No sundown in sight for Gordon Lightfoot, headed to Cleveland for Playhouse Square gig
by John Soeder / Plain Dealer Pop Music Critic
Wednesday September 17, 2008, 8:00 AM

Denise Grant
CAREFREE HIGHWAYMAN: What keeps Gordon Lightfoot on the road? "It's the love of the work and the communication with the audience and the ongoing quest for the perfect intonation," he says.


Six years after an abdominal aneurysm nearly ended his life, Gordon Lightfoot is back on the good foot. The legendary Canadian singer-songwriter, 69, took our call last week at home in Toronto, as he prepared to hit the road for a six-week tour.


Q: What allure does performing still hold for you?
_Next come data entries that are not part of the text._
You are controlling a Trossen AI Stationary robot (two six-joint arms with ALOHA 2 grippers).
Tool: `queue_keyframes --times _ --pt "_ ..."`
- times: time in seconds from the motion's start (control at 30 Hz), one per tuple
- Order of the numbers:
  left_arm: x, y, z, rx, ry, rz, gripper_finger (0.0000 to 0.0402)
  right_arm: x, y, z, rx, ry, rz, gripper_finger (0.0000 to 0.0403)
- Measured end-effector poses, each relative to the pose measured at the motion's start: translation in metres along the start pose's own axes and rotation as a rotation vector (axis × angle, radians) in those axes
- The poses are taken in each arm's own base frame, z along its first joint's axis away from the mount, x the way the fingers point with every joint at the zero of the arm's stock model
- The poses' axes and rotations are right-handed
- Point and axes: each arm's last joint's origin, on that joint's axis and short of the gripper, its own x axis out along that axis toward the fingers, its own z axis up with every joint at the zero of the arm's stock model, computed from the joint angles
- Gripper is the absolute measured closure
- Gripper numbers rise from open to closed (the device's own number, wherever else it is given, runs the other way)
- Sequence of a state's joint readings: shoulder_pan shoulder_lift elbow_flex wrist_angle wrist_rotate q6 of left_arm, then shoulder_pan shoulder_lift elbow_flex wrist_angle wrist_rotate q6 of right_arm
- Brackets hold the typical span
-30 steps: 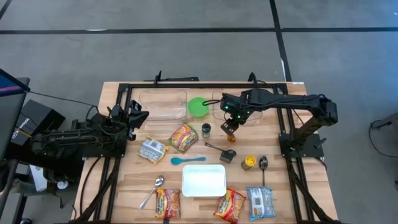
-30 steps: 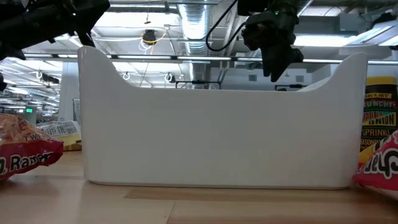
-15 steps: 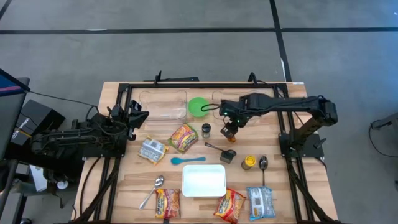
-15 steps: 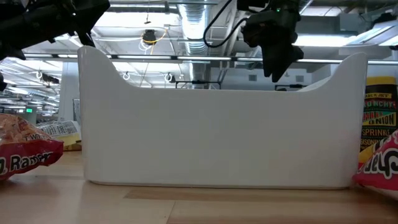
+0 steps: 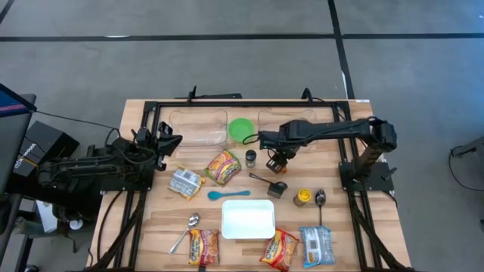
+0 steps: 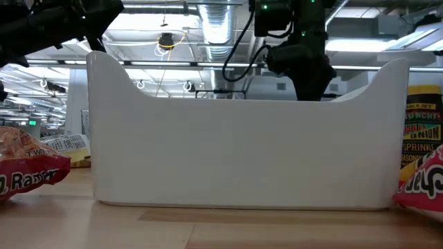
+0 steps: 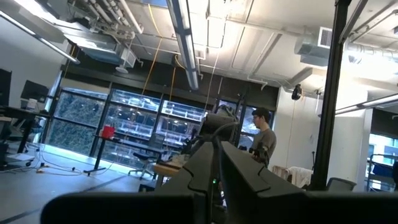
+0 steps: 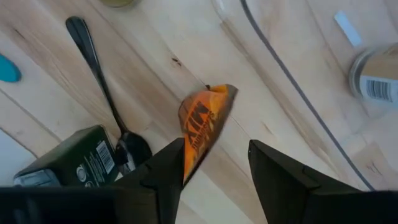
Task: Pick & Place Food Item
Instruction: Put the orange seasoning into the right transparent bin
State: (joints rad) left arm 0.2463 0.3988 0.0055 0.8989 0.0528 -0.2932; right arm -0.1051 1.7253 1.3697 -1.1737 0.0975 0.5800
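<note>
A small orange packet (image 8: 202, 127) lies on the wooden table (image 5: 355, 227), also seen in the high view (image 5: 282, 168). My right gripper (image 8: 214, 165) is open and points down at it, one finger on each side of the packet's near end. In the high view the right gripper (image 5: 277, 160) is just right of the table's middle. In the low view the right gripper (image 6: 309, 79) dips behind the white tray's wall (image 6: 246, 149). My left gripper (image 5: 168, 143) is shut and empty at the table's left edge, pointing up into the room.
A dark green box (image 8: 68, 158) and a black spoon (image 8: 93, 56) lie close beside the packet. A spice jar (image 5: 250, 159), green bowl (image 5: 240, 130), clear containers (image 5: 198, 127), ramen packets (image 5: 223, 166), a teal spoon (image 5: 227, 194), yellow tin (image 5: 302, 197) and white tray (image 5: 248, 217) stand around.
My right gripper has come down and slightly toward the table's near edge, onto the orange packet; in the low view it has sunk behind the white tray's rim. The packet has stayed where it was.
</note>
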Motion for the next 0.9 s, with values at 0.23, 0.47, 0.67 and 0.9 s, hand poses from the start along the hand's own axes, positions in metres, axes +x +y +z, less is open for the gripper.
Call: queue_keyframes --times 0.23,0.47,0.67,0.9 --pt "0.0001 0.0001 -0.0002 0.0 0.002 0.0 0.038 0.0046 0.0014 0.0012 -0.005 0.014 -0.007 0.0241" --pt "0.0001 0.0001 -0.0002 0.0 0.001 0.001 0.038 0.0046 0.0013 0.0011 -0.005 0.015 -0.007 0.0282" --pt "0.0001 0.0001 -0.0002 0.0 0.002 0.001 0.038 0.0046 0.0012 0.0008 -0.005 0.018 -0.009 0.0341" --pt "0.0001 0.0001 -0.0002 0.0 0.001 0.0 0.038 0.0046 0.0006 -0.0002 -0.02 0.029 -0.014 0.0398"
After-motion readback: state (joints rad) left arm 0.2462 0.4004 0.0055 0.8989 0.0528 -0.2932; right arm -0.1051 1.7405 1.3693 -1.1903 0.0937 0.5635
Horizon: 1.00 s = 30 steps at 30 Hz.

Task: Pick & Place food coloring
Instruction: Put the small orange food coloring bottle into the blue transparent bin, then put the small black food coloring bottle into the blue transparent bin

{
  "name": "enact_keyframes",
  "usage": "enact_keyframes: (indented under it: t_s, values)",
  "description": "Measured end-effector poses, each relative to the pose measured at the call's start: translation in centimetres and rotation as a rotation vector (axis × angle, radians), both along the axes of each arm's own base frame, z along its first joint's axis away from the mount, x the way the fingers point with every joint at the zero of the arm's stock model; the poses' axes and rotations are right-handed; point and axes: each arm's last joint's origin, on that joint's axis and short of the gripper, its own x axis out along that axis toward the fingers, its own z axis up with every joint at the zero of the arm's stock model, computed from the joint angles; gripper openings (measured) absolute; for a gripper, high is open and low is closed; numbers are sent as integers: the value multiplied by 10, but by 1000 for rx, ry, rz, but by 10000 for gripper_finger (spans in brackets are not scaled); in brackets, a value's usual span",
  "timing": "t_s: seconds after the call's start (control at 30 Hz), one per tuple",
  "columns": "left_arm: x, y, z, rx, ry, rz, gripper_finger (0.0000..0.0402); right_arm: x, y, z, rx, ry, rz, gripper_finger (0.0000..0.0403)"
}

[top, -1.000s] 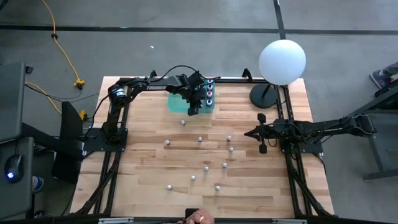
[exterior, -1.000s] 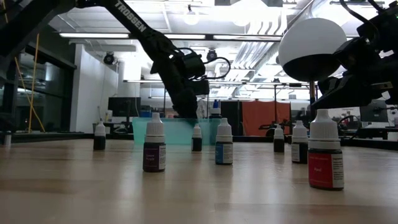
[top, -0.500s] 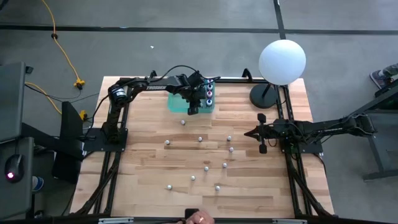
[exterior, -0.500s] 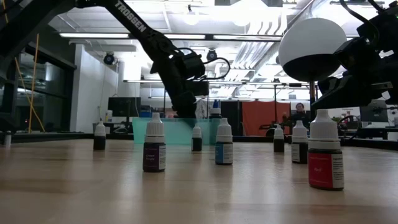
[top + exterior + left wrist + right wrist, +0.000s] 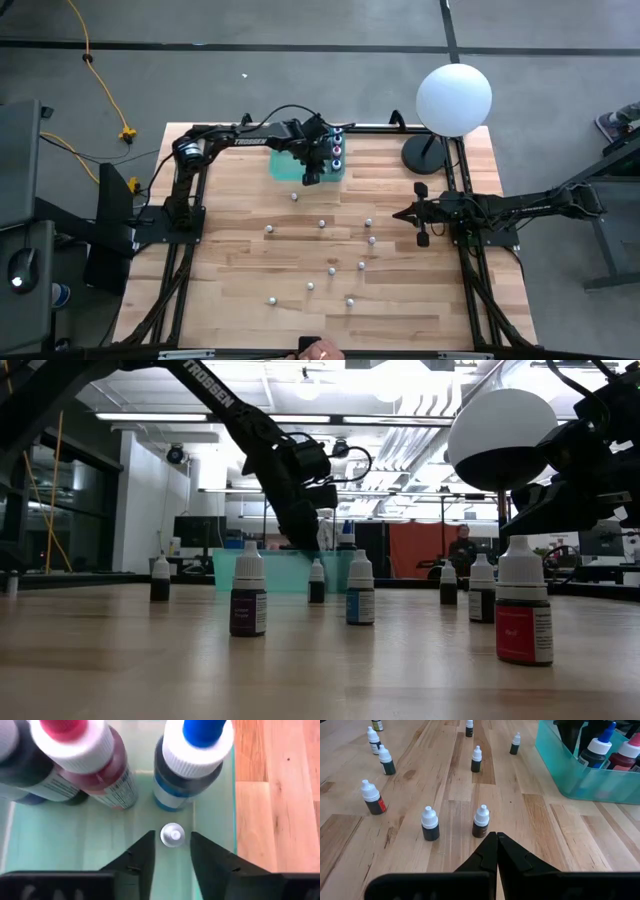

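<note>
Left claw point(image 5: 171, 851) released, astride small bottle point(image 5: 172, 834) inside bin point(image 5: 75, 840). Bottle probably light, rigid, slick plastic; tips easily. Grip body below cap. Right claw point(image 5: 496, 851) clenched, empty, above surface point(image 5: 450, 795).

Inspector A: State of the dark left arm's two-finger gripper point(image 5: 311, 176)?

Inspector B: Reached to the table's far side, wrist bent downward. Its dark fingers point(image 5: 135, 857) stand parted, pointing straight down.

Inspector A: And the dark right arm's two-finger gripper point(image 5: 421, 214)?

Inspector B: Waiting at the right side of the table, extended inward, fingertips pressed together.
</note>
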Motion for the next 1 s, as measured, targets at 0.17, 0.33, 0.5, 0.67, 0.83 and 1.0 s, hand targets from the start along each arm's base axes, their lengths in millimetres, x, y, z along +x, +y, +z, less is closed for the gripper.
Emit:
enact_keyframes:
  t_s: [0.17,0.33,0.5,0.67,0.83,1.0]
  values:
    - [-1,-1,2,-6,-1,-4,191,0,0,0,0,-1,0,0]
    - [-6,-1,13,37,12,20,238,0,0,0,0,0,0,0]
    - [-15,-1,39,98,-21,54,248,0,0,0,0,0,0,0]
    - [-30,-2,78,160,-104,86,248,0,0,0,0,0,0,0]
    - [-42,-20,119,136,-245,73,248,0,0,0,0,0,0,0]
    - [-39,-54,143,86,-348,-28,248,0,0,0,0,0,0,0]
A: There are quite a few people I could name right now who are a bit older than me who are still doing it. It's the passion, I guess. It's the love of the work and the communication with the audience and the ongoing quest for the perfect intonation.



Q: "The Wreck of the Edmund Fitzgerald" is heard in a new Imax movie, "Mysteries of the Great Lakes." Why did you let the filmmakers use the song?

A: I did it at the request of two of the members of the ladies committee [representing families of crew members who died in the 1975 shipwreck].

We've always conferred whenever one of these things would come up.

I said, "I'll do it, but give $15,000 to the Northwestern Michigan [College] scholarship." [Lightfoot established a scholarship at NMC's Great Lakes Maritime Academy in 1976, the same year "The Wreck of the Edmund Fitzgerald" became a Top 5 hit.]


Q: Why does that song continue to strike a chord?

A: I would think it's the music -- the music and the idea of . . . wind and water that they see sometimes up in the Great Lakes. The music almost suggests a picture [of] that. It's probably that imagery which drives that song along.


Q: Your last album, "Harmony," came out in 2004. Are you writing new material?

A: I don't get seriously involved in that. I've completed all of my recording obligations. I was under contract to recording companies for 33 years.

My last [album] for Warner Bros. was in 1998. . . . I decided a couple years later I might try for one more ["Harmony"], as an afterthought. I got it down to the point where I had some rough vocal-and-guitar tracks . . . and all of a sudden, I was down with an aneurysm and I was out for two years.

The whole thing had to be put on hold. We never actually got to do any full-band studio performances on those tunes, which is too bad.

But it was nice to have something to work on for 14 months, which is the time it took, because it was happening while I was in recovery. It was taking my mind off my condition and probably helping me get better faster.

The main reason why I'm glad I came back is because I can sing again and I can play again and I can get out in front of a crowd again. For about a year or so there, I didn't think that was gonna happen. I figured I was done.


Q: On any given night, when you sing "If You Could Read My Mind," what goes through your mind?

A: I always think about my first wife, Brita, the Swedish lady that I was married to. We have two children, my two eldest children.

I always think of her when I do that song, because it was written right around the time that our marriage came apart. So she's there. She's with me.

The part about the movie set . . . I don't know where that came from. I guess I was just lucky on that pass.

"A movie queen to play the scene of bringing all the good things out in me. . . ." Yeah. Gee.


Q: That was a good day.

A: Yeah, that was a good day.


Q: If I went back and listened to every album you've made, how good a picture would I have of your life?

A: Well, I hope you never have to do that. But I'll tell you: Yes . . . it would be a very good life story, a story of my life -- that roller-coaster ride through life.